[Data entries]

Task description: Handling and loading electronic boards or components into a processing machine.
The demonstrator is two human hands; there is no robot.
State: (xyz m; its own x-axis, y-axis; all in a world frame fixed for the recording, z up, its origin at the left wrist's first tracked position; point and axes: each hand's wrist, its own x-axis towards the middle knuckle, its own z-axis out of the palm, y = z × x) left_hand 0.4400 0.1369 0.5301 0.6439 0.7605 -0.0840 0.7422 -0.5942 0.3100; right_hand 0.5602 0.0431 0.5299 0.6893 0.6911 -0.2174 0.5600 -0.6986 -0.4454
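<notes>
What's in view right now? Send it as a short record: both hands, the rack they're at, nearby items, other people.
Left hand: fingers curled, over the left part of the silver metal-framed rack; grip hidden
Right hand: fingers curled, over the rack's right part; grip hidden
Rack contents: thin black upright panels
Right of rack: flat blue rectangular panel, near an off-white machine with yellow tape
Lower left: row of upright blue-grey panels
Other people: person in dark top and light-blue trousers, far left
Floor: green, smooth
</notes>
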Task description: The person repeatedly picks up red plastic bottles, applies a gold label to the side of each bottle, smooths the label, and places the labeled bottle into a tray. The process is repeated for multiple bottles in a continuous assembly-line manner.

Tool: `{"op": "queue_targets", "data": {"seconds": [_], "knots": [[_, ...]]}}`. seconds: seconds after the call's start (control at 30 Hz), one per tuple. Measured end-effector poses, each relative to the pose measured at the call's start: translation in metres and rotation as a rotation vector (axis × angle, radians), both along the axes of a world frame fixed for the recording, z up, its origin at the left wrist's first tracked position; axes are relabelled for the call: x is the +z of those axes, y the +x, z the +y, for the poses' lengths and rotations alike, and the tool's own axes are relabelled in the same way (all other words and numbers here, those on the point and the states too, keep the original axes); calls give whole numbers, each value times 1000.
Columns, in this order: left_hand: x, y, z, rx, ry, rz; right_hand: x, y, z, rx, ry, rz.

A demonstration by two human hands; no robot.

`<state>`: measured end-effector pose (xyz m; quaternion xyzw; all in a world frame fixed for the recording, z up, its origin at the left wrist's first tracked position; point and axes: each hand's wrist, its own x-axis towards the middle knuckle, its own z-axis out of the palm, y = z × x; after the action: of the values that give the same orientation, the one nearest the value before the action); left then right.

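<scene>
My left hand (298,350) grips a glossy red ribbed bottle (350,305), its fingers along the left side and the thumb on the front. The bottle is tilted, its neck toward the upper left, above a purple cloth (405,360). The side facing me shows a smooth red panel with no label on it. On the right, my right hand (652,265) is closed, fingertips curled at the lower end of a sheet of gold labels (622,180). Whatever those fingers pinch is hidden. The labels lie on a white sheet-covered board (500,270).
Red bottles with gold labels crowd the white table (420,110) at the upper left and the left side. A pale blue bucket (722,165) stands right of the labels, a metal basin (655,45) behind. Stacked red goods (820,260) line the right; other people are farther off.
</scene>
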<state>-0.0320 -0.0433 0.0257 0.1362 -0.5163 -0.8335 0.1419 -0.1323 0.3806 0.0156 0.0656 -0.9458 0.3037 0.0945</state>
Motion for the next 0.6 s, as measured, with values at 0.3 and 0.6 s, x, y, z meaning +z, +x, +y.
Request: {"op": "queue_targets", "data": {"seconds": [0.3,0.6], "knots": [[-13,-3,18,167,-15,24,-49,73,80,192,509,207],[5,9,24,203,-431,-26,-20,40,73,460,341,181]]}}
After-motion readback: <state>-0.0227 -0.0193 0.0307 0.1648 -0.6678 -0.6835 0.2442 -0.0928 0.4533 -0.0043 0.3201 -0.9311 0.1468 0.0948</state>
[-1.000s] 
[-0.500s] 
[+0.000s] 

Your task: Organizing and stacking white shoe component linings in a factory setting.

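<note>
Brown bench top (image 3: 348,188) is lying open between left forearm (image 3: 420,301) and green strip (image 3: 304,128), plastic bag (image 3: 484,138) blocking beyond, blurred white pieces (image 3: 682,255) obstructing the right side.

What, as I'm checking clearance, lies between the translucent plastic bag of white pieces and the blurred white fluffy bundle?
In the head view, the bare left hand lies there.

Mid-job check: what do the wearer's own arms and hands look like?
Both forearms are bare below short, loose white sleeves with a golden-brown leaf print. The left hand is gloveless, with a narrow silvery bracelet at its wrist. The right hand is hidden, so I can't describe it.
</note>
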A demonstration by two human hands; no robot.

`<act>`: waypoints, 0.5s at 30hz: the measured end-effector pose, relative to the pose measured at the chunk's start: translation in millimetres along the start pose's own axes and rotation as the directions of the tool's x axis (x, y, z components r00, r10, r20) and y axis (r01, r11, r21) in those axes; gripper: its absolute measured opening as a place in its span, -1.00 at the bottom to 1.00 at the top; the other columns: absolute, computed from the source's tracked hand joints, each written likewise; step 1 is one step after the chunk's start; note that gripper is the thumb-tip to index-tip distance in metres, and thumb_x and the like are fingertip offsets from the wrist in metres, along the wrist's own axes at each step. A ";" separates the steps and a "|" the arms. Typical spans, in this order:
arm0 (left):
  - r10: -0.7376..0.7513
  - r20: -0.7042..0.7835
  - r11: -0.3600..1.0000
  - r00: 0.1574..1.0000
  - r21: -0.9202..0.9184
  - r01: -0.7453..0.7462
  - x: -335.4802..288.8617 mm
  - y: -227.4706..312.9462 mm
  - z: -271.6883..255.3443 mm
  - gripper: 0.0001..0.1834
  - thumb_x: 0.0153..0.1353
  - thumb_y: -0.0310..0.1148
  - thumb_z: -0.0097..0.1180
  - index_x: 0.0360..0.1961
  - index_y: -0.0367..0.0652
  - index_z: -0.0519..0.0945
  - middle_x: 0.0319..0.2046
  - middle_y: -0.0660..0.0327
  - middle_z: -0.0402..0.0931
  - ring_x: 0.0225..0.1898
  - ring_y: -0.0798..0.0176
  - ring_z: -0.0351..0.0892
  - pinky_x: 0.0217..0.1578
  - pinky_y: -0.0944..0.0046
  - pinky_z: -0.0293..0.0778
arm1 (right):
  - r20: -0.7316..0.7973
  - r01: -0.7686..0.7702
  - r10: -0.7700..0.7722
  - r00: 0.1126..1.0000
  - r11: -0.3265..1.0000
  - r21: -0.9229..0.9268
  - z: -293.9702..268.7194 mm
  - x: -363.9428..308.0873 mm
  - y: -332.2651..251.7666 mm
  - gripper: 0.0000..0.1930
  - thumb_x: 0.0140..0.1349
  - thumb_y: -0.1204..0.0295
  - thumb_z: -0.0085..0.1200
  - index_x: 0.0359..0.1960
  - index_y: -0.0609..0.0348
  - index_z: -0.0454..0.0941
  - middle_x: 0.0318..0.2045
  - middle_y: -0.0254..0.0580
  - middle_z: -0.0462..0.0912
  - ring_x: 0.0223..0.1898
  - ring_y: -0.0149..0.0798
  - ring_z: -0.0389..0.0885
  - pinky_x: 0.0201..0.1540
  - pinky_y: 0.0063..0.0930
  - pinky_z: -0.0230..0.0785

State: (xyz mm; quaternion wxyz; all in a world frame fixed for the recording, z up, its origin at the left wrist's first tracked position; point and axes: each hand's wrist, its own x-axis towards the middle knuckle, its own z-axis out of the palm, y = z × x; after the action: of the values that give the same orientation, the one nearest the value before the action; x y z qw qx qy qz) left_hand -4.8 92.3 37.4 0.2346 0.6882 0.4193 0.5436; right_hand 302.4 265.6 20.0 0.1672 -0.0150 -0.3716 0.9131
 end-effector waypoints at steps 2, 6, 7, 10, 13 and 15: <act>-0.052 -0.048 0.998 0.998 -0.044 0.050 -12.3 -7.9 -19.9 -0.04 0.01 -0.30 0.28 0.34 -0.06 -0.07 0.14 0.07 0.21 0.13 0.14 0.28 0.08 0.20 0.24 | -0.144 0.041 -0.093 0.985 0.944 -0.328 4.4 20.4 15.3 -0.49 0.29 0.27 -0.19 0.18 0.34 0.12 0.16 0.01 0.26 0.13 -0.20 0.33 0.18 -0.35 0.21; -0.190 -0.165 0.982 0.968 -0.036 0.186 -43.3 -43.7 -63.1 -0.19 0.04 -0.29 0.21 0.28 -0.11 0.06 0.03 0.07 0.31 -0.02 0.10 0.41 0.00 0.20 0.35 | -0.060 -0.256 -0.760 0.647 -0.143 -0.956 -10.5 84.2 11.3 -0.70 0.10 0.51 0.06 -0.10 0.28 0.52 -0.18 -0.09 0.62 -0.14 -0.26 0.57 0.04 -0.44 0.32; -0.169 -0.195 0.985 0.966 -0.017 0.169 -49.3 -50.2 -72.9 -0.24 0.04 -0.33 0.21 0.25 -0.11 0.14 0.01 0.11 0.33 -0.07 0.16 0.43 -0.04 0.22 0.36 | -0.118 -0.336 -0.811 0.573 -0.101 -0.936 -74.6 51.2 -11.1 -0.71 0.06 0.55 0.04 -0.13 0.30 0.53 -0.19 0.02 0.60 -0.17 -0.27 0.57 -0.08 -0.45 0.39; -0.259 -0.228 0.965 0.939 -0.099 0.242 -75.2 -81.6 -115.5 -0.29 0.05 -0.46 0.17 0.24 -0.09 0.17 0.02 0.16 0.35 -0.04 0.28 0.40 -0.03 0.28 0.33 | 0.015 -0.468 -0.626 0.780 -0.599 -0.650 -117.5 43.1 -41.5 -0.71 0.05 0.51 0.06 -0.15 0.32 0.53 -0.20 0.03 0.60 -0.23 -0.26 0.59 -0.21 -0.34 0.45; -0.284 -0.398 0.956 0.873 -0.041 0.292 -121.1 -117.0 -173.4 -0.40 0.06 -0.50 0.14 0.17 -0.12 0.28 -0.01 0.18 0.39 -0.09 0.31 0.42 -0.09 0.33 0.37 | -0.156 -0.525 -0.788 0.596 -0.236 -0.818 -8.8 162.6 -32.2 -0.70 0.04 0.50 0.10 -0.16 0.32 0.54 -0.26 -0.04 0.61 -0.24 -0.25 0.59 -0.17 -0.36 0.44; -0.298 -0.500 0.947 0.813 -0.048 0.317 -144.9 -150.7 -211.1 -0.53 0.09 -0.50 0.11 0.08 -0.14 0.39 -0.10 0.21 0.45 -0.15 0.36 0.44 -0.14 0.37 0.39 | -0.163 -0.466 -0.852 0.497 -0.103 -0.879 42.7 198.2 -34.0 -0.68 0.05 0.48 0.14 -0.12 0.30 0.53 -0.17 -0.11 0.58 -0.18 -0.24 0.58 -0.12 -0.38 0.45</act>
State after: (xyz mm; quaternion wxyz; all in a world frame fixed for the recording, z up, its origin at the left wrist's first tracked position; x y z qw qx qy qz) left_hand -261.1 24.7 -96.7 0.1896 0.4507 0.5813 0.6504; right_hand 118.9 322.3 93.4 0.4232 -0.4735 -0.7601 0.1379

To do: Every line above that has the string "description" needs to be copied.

Exercise result:
Task description: Handling and loading electronic boards or components into a processing machine.
Task description: The person repeatedly picks up red plastic bottles, applies a gold label to the side of each bottle, smooths the label, and places the labeled bottle into a tray. The process is repeated for multiple bottles in a continuous assembly-line manner.

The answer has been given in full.